When my father was in college, calling internationally cost two dollars per minute. Now, with the advent of Skype and texting apps, he can call or IM his relatives at virtually no cost. (And the usual long-distance rates aren't half-bad either.) My sisters and I use apps to stay in touch with our cousins in India. Although technology makes communication easier in terms of cost and geographical distance, it has also caused people to forget-- or never learn-- how to talk to others in person.
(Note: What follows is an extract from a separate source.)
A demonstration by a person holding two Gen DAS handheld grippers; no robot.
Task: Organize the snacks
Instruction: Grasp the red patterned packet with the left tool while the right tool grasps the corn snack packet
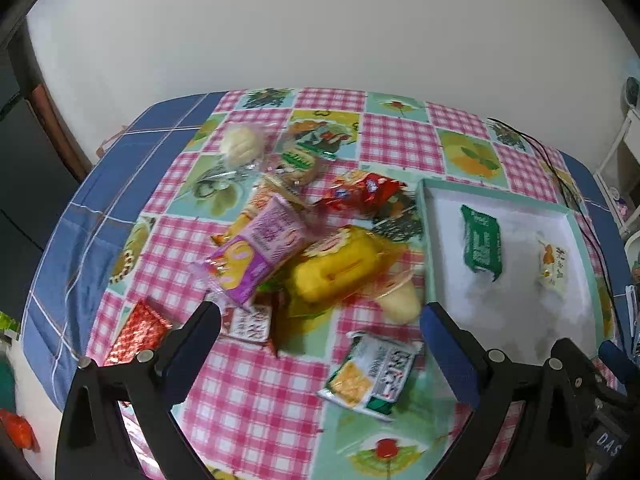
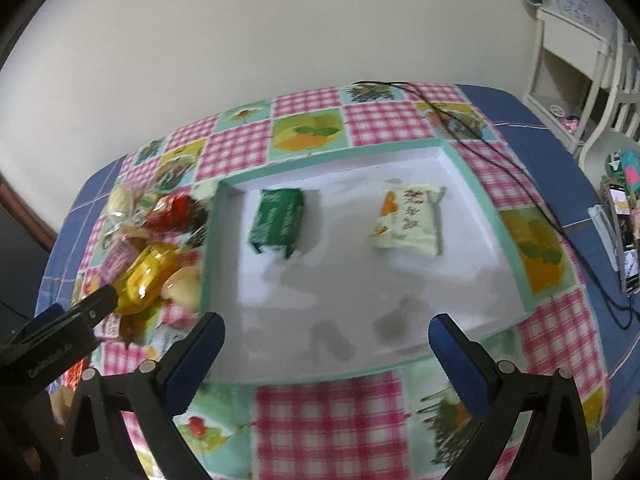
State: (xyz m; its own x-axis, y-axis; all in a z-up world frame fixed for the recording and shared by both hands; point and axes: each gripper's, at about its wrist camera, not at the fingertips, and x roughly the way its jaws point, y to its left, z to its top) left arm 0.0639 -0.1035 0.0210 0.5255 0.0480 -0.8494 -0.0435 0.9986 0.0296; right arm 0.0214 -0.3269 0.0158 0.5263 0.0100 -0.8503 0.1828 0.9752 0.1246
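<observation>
A pile of snack packets lies on the checked tablecloth: a purple packet, a yellow packet, a red packet, a green-and-white cracker packet and a red foil packet. A white tray with a teal rim holds a green packet and a cream packet. My left gripper is open and empty above the pile's near side. My right gripper is open and empty over the tray's near edge. The left gripper's finger shows at the left of the right wrist view.
A black cable runs across the table's far right corner. A phone lies at the right edge. White furniture stands beyond the table. A wall is behind it.
</observation>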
At school, I often see students sitting at benches or tables, tapping away at touchscreens rather than making any attempt at conversation. (Some students even type while walking as a way to avoid eye contact!) Regrettably, this antisocial behavior isn't limited to strangers. Some time ago, a friend of mine (we'll call her Amelia) decided to have a tea party with four friends. One girl spent most of the time texting, barely saying anything despite attempts to include her in our discussions. The host had left the TV on in the background, and once there was a lull in the conversation, we were sucked into whatever mediocre program happened to be airing. I decided that this simply wouldn't do. We had come to spend time in each other's company and have fun with each other, not stare at the latest Clash of Crazy People rerun. I asked Emma, one of the other guests, to play her signature song on the piano-- a wonderful melody that conjured the image of a river flowing through a meadow of wildflowers. When she had finished, another girl took her place at the keys and played pieces from several jazzy tunes. Finally, the host (whom I didn't know was musically inclined) played a simple version of "When the Saints Go Marching." Everyone had a blast. Even the girl who had been glued to her phone put it away during our impromptu show. It was rewarding to find that we could find ways to entertain ourselves that didn't involve electricity or screens—but also a shame that it wasn't the first thing we did.
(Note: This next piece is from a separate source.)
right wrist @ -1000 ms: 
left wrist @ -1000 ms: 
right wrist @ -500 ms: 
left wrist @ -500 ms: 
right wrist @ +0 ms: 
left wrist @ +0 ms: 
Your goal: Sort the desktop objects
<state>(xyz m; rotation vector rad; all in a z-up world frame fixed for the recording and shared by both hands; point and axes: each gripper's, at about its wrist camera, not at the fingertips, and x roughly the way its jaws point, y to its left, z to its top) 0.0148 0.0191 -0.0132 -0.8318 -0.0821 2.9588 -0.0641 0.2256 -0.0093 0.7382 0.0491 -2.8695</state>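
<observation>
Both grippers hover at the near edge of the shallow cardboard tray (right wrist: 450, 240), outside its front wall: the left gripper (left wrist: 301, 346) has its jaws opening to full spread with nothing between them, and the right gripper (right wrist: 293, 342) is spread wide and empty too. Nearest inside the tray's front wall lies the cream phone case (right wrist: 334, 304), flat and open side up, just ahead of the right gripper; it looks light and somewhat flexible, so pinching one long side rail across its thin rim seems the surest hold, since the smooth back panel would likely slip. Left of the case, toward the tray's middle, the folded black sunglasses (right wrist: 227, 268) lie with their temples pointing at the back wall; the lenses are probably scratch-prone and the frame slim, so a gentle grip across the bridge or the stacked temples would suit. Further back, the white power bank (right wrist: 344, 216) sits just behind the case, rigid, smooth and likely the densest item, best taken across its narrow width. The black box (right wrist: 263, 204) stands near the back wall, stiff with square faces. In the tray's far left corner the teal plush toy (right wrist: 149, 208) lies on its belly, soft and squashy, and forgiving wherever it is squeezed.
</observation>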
You may say that people stay in touch well enough with social media. People keep up with friends via facebook posts just as they used to keep up with phone calls and letters. Sometimes, though, people forget the purpose of facebook. Recently, one of my father's longtime friends passed away. His death, and the funeral announcement, was posted on facebook. But Dad doesn't have a facebook account. It was two weeks before one of the children called to tell him of his friend's passing. Although facebook is a "convenient" way of communicating a message, it was, I think, the wrong place for this type of news. Would you want to see a post saying that your closest childhood friend had died? I would prefer the news delivered more personally-- more tactfully-- with a phone call or visit, rather than a general message posted on someone's wall.
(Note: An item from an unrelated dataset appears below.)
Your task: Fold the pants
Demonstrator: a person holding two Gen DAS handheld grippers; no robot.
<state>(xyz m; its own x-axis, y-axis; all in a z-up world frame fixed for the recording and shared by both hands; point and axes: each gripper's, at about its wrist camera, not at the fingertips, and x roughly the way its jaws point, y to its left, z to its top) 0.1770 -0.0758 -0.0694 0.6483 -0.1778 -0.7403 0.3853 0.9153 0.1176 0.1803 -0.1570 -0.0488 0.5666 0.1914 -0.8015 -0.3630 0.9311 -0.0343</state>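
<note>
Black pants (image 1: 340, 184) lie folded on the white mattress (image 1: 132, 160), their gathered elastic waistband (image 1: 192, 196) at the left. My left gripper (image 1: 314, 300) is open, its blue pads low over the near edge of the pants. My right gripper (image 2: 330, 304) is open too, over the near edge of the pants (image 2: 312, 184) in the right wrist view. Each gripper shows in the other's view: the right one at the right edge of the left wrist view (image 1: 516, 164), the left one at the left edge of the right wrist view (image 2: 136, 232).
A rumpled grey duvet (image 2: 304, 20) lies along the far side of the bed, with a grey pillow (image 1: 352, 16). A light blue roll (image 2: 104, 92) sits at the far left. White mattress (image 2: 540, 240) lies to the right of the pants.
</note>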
In general, technology has made work, love, and play easier to do, but it has started to become a hindrance rather than an aid. We should not forget the place of machines: they are meant to be an aid, not a replacement, for communication, analysis, and other functions. In school, we must learn to add, subtract, multiply, and divide by hand before we're allowed to use calculators. In the same way, we must learn to use maps before relying solely on GPS; learn to communicate in person before relying on texts or posts; and learn to write well before we resort to chatspeak. Remember that any electronic-- a phone, GPS, tablet, et cetera-- can run out of power. Paper doesn't. And if it does get wet, well, you don't have to put it in a sack of rice for a day before it's ready to use again.